Erfahrungen im Regieren hat der studierte Ökonom allemal. Nicht ohne Grund ist Giannis Dragasakis im Zentralkomitee für das Programm verantwortlich. Der Syriza-Abgeordnete vertritt bereits seit 1996 ununterbrochen den zweiten Wahlbezirk von Athen - heute ist er Vizepräsident. Als stellvertretender Wirtschaftsminister sammelte der 68-Jährige seit 1989 Regierungserfahrung - damals noch Mitglied der Kommunistischen Partei. "Die Schulden müssen angepasst werden, weil sie nicht tragbar sind", meint Dragasakis - er ist der entscheidende Mann hinter Vorschlägen wie der internationalen Schuldenkonferenz und einer Generalüberholung des griechischen Steuersystems.

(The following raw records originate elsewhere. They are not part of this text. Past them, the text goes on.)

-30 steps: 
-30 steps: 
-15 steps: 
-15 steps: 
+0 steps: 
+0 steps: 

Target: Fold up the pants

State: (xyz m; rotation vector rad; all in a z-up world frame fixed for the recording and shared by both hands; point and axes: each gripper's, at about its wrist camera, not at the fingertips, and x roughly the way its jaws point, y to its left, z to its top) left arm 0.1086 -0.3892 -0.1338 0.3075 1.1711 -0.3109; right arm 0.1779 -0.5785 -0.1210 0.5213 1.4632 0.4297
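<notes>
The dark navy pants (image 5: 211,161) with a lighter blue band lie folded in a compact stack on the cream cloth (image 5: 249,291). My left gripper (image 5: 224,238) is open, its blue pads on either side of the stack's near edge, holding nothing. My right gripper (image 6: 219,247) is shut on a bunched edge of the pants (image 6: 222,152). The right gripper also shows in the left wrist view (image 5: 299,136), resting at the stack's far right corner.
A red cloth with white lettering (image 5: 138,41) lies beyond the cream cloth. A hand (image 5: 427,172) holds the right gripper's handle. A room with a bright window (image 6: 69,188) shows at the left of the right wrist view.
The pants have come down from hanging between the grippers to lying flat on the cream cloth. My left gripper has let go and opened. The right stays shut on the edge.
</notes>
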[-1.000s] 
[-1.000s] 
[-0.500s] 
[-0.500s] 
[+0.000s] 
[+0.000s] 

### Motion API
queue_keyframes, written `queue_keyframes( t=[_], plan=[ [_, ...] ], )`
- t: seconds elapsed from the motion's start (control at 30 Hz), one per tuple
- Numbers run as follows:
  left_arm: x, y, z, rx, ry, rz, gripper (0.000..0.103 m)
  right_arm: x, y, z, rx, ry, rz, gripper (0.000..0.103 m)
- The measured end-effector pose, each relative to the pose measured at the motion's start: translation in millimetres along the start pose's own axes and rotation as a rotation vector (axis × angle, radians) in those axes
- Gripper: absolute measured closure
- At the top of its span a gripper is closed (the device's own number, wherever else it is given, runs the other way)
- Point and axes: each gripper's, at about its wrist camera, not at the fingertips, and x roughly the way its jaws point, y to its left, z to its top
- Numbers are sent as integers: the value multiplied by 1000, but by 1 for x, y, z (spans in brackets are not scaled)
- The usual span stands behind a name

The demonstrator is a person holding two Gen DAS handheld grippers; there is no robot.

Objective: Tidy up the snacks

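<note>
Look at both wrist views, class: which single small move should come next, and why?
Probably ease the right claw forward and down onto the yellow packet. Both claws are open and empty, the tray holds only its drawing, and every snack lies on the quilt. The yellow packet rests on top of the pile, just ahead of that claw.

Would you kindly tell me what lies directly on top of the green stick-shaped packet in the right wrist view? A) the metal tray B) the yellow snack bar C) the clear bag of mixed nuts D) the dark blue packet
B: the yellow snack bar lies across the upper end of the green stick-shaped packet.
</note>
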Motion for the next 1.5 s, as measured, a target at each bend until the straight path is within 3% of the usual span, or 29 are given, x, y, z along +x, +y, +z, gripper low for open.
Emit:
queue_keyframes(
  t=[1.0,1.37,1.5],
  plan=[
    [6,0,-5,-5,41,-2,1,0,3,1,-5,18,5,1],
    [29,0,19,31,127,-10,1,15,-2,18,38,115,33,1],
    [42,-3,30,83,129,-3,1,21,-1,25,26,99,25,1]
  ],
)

  • Georgios Stathakis, Wirtschaftsminister

Aktuell vertritt Georgios Stathakis das Linksbündnis Syriza im Parlament und gehört dem Ausschuss für öffentliche Unternehmen an. Wie sein Parteikollege Giannis Dragasakis begann auch Stathakis seine politische Karriere bei den Kommunisten. Seine ökonomische Ausbildung absolvierte der Sohn einer Reederfamilie in England. Sein Credo im Bezug auf die Steuerfreiheiten von Reedern: Um die Macht der Oligarchen - darunter auch seine eigene Familie - zu brechen, will Stathakis als Hebel Privatisierungen, Immobilien, Staatsaufträge und Medienlizenzen nutzen. Mit einem eher moderaten Ton unterstützt der Wirtschaftsminister Parteichef Alexis Tsipras mehr im Hintergrund.

  • Giannis Milios, Ökonom

Er gilt als Deutschland-Versteher - so begleitete Giannis Milios Parteichef Alexis Tsipras zu einem Treffen mit Bundesfinanzminister Wolfang Schäuble. In den 1970er-Jahren studierte der heute 63-Jährige in Darmstadt und Osnabrück unter anderem die kritische Theorie der Frankfurter Schule. Damit unterscheidet er sich im Hinblick auf seine Kollegen von der orthodoxen Linie der Kommunistischen Partei. "Wir wollen kein neues Haushaltsdefizit schaffen" - mit diesem Satz bietet Giannis Milios Anknüpfungspunkte zur konservativen Sicht. Ein Großteil der Altschulden müssten nach Ansicht Milios dafür allerdings erlassen werden.

  • Kostas Lapavitsas, Ökonom

Im Gegensatz zu den in Griechenland ansässigen Kollegen legt Kostas Lapavitsas eine leichte Euro-Skepsis an den Tag. Der Professor der Volkswirtschaft hat lange Zeit in London ohne den Euro verbracht. Eine Rückkehr der nationalen Währung Drachme hält er durchaus für möglich. Gemeinsam mit dem deutschen Ökonom und ehemaligen Finanzstaatssekretär Heiner Flassbeck veröffentlichte er jüngst ein Buch mit dem Titel "Nur Deutschland kann den Euro retten". Dennoch stärkt Lapavitsas die von Syriza vertretene Linie einer Abkehr der Sparpolitik. Diese sei durchaus moderat und vernünftig, verkündet der Minister in regelmäßigen Gastbeiträgen darunter die linksliberale britische Zeitung "Guardian".